-- Problem details --
Leave the pictures out. Retype exactly the lines below from the one containing "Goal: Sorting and" through the one containing "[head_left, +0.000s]", and no others.

BEGIN Input records

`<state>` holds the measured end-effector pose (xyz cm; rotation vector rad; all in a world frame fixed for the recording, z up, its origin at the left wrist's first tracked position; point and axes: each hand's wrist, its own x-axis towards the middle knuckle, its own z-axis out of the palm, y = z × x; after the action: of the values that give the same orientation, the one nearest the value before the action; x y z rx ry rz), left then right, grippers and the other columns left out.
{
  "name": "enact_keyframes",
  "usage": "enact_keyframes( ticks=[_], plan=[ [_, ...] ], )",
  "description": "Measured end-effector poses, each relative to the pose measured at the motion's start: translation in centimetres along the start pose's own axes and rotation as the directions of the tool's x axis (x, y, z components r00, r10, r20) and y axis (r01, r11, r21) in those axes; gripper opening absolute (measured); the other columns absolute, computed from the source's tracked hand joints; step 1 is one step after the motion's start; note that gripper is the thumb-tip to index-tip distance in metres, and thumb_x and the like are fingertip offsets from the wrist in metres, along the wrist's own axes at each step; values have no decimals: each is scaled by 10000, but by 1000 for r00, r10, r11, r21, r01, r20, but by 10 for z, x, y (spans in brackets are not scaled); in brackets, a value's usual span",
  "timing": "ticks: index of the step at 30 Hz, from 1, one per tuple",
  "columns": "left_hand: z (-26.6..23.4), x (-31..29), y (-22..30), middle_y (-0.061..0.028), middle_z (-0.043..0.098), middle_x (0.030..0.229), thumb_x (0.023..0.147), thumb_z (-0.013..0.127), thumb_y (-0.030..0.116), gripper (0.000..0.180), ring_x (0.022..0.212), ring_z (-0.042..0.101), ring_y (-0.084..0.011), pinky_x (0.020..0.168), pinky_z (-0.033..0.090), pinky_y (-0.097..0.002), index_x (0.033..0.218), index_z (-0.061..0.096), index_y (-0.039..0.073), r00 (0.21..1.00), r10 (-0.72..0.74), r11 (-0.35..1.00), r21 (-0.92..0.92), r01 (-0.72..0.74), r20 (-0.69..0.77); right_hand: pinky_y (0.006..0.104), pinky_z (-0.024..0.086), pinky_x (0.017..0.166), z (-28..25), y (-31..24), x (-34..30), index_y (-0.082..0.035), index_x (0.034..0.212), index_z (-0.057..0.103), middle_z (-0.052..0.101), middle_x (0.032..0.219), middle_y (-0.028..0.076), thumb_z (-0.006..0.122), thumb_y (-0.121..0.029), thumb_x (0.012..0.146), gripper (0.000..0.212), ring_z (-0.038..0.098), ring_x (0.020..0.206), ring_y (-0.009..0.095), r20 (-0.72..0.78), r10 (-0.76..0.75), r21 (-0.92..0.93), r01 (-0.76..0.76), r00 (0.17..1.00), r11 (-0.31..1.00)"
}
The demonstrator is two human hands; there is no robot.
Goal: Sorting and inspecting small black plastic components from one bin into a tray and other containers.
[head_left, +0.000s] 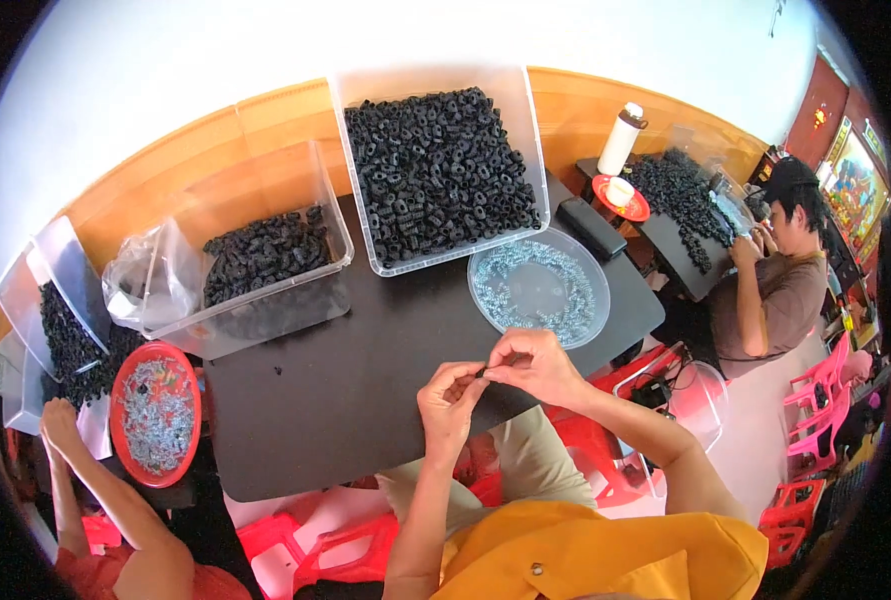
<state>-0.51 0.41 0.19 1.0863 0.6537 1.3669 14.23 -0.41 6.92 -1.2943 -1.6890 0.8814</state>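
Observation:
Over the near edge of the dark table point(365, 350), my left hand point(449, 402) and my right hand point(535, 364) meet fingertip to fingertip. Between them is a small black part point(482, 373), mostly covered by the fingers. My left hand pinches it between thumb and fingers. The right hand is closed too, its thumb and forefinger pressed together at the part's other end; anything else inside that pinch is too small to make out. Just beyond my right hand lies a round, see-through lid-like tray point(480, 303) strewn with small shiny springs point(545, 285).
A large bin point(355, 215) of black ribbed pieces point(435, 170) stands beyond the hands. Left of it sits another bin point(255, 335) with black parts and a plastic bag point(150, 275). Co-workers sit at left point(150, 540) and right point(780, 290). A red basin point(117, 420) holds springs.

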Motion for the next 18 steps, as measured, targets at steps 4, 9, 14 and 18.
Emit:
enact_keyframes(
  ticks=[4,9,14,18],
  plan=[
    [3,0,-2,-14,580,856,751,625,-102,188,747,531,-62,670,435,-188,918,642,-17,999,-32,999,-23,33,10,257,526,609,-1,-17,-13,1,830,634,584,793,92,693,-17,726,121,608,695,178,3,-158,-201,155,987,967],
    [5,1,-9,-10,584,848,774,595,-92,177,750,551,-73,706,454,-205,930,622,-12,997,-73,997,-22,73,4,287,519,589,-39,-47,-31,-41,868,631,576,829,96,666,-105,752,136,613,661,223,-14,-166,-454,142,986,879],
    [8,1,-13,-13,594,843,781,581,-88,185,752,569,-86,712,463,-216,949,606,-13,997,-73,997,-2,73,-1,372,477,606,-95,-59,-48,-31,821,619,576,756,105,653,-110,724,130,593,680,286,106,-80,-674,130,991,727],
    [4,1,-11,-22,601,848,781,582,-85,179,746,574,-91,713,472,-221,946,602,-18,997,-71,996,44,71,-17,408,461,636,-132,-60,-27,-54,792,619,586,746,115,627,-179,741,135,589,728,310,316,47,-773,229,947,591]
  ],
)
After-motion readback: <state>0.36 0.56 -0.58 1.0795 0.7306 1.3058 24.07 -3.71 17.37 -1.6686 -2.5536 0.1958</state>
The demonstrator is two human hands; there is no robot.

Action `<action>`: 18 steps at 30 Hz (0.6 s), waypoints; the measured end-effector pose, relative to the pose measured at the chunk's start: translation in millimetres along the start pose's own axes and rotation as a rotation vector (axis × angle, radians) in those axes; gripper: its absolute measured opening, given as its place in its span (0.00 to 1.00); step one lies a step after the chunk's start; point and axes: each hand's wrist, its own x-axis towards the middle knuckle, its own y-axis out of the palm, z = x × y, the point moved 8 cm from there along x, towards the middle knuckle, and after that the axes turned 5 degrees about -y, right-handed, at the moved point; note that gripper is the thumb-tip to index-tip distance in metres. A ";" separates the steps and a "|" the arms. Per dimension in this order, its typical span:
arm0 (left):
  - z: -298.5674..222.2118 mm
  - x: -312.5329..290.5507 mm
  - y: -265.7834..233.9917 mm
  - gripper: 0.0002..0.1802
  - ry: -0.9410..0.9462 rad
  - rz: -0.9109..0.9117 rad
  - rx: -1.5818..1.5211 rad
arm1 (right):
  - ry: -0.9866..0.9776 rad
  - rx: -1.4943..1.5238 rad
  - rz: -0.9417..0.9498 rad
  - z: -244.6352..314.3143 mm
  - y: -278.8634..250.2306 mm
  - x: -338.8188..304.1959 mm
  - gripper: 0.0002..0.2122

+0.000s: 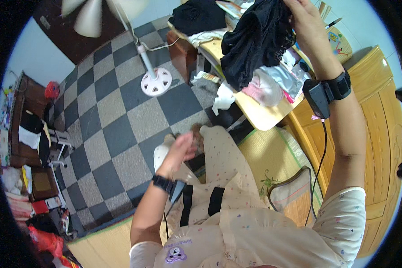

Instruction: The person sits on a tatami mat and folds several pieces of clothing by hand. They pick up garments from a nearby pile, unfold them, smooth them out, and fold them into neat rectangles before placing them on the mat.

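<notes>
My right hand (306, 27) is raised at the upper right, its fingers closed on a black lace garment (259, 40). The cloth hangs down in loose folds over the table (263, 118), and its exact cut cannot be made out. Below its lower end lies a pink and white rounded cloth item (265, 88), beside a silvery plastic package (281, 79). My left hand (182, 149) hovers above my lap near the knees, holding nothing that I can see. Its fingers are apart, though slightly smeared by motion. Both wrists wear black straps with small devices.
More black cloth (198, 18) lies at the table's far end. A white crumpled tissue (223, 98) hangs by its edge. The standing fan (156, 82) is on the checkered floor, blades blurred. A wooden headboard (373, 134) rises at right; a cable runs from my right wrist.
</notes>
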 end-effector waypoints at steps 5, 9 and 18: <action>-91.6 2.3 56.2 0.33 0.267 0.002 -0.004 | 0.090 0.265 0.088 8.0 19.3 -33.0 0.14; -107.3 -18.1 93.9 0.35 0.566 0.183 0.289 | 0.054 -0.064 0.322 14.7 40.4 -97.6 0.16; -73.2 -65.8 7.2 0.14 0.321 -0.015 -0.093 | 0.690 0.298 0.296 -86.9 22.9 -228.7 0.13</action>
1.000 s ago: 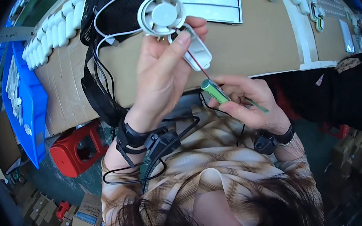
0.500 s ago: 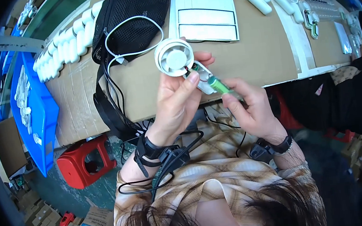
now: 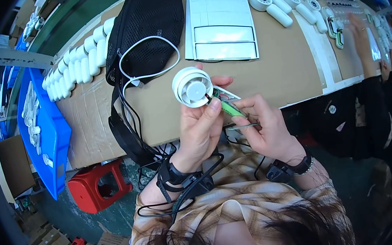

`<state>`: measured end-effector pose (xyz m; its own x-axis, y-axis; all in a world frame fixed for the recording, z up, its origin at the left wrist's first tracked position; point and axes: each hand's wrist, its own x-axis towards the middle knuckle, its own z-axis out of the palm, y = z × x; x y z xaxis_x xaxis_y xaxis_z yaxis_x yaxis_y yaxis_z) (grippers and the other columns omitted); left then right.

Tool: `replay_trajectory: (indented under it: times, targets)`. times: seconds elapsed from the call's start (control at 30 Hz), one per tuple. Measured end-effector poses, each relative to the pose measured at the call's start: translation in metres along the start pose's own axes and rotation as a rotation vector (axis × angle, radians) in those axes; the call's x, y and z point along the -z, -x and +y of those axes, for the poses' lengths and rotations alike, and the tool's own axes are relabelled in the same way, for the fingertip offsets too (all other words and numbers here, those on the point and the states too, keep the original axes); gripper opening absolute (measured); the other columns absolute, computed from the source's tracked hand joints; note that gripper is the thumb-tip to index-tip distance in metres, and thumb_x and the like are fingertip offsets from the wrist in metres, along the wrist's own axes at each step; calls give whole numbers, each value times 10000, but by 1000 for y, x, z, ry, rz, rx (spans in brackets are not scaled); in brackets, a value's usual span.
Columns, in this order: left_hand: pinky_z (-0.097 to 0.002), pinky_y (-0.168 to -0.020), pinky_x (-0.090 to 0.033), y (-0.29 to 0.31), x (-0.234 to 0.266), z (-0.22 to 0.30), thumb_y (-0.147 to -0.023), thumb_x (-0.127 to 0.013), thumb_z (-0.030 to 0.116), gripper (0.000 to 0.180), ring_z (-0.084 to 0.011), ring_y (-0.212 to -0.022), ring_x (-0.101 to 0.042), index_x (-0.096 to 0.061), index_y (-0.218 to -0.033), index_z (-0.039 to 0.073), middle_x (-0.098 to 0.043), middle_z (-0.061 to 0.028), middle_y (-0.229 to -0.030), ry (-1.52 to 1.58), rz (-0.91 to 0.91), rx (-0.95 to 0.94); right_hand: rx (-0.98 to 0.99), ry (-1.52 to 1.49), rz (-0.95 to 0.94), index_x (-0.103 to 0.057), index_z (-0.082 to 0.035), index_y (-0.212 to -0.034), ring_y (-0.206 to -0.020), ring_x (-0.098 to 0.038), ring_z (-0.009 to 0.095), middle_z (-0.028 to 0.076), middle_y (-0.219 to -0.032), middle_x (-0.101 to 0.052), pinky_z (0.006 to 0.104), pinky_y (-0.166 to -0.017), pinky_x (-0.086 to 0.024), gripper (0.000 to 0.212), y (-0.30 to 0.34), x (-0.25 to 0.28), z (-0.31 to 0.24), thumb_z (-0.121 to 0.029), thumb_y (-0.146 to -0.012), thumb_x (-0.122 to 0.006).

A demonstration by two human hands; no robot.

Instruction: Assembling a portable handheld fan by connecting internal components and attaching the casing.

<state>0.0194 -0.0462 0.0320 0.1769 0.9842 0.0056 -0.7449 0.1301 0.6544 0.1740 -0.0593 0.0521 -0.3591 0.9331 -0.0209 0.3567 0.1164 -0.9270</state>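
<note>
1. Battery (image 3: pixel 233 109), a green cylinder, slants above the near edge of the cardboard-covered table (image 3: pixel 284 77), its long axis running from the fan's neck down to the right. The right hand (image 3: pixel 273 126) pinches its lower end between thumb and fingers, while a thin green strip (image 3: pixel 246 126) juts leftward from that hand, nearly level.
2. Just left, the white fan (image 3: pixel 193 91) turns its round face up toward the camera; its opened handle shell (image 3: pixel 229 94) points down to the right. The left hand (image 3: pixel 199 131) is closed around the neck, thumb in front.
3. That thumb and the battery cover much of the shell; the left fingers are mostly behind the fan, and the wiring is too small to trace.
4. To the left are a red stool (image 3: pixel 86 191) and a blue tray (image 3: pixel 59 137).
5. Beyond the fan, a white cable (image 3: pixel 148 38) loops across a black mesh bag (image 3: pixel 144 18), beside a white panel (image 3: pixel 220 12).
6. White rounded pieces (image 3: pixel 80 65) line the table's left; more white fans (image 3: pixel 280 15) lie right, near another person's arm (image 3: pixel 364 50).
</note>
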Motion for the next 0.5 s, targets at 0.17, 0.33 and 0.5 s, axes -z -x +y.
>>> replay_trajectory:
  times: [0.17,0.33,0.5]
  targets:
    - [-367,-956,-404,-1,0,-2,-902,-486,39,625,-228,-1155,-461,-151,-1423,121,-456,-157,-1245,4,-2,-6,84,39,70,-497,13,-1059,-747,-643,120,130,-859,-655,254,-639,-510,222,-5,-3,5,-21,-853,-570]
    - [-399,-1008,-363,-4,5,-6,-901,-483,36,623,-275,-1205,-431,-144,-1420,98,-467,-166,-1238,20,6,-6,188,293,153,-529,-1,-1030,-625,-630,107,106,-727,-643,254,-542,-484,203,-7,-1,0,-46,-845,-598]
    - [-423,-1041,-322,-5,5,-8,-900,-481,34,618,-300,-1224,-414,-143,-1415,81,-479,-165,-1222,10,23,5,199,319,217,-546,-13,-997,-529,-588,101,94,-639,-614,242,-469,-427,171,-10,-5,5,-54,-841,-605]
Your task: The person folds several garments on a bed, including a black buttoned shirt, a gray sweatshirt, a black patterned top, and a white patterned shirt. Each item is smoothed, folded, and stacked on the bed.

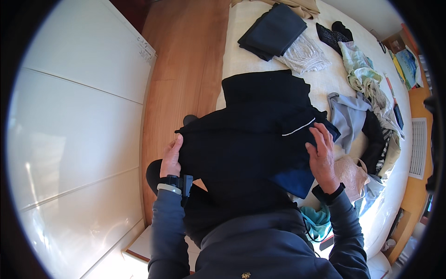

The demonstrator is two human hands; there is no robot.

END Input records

-- Worked solution --
Goal: Sorting and inspecting small black plastic components from one bin into a tray and other containers.
[head_left, +0.000s] 

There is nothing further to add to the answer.